■ **WORK ITEM**: Leave out the pictures and restate exactly, and only, the lines from the one that contains "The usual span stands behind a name" through the final line of the material below.

▼

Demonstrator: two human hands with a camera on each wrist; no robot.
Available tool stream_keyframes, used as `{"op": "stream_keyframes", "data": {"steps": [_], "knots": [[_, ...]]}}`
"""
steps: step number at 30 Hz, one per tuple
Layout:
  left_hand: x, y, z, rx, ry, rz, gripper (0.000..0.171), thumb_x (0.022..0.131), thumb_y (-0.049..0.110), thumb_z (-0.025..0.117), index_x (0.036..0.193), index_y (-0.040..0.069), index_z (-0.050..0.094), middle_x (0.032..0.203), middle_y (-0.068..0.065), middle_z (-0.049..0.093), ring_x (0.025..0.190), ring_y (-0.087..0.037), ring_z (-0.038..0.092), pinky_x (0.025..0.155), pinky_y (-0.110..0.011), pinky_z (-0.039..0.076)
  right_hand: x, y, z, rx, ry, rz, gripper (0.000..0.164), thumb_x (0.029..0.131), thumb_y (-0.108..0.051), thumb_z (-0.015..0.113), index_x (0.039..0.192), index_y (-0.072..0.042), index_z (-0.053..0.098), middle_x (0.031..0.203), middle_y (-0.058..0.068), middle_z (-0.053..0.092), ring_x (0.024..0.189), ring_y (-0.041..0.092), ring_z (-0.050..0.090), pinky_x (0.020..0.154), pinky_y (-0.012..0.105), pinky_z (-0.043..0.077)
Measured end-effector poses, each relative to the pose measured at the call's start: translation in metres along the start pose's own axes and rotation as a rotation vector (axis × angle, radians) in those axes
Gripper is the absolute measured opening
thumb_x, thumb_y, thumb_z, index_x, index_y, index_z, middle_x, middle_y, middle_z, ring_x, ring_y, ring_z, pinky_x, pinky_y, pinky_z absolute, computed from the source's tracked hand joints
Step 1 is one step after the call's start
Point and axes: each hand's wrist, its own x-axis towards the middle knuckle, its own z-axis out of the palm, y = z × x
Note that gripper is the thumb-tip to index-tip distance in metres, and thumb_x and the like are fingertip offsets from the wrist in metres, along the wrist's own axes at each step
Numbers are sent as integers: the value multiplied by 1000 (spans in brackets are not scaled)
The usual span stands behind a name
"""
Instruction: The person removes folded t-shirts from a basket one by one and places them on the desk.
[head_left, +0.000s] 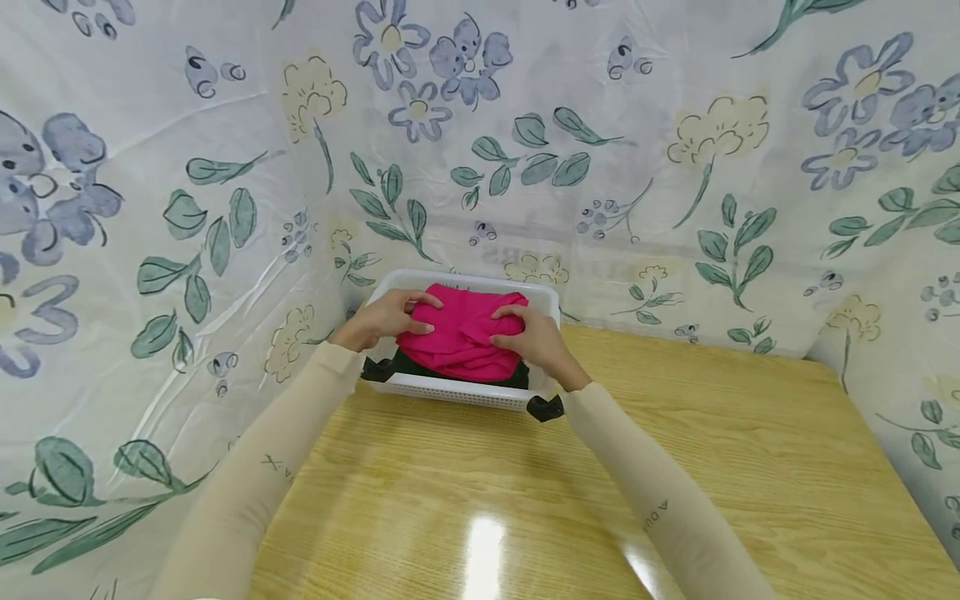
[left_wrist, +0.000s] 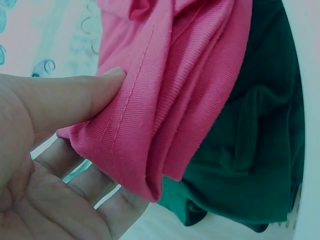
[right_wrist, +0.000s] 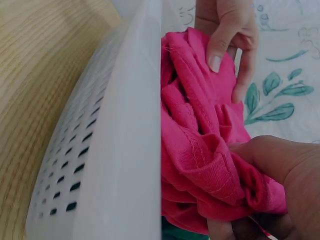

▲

■ **OUTPUT FOR THIS TASK**:
The usual span stands behind a name
"""
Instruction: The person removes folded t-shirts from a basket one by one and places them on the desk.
[head_left, +0.000s] 
[left_wrist, +0.000s] 
[right_wrist, +0.000s] 

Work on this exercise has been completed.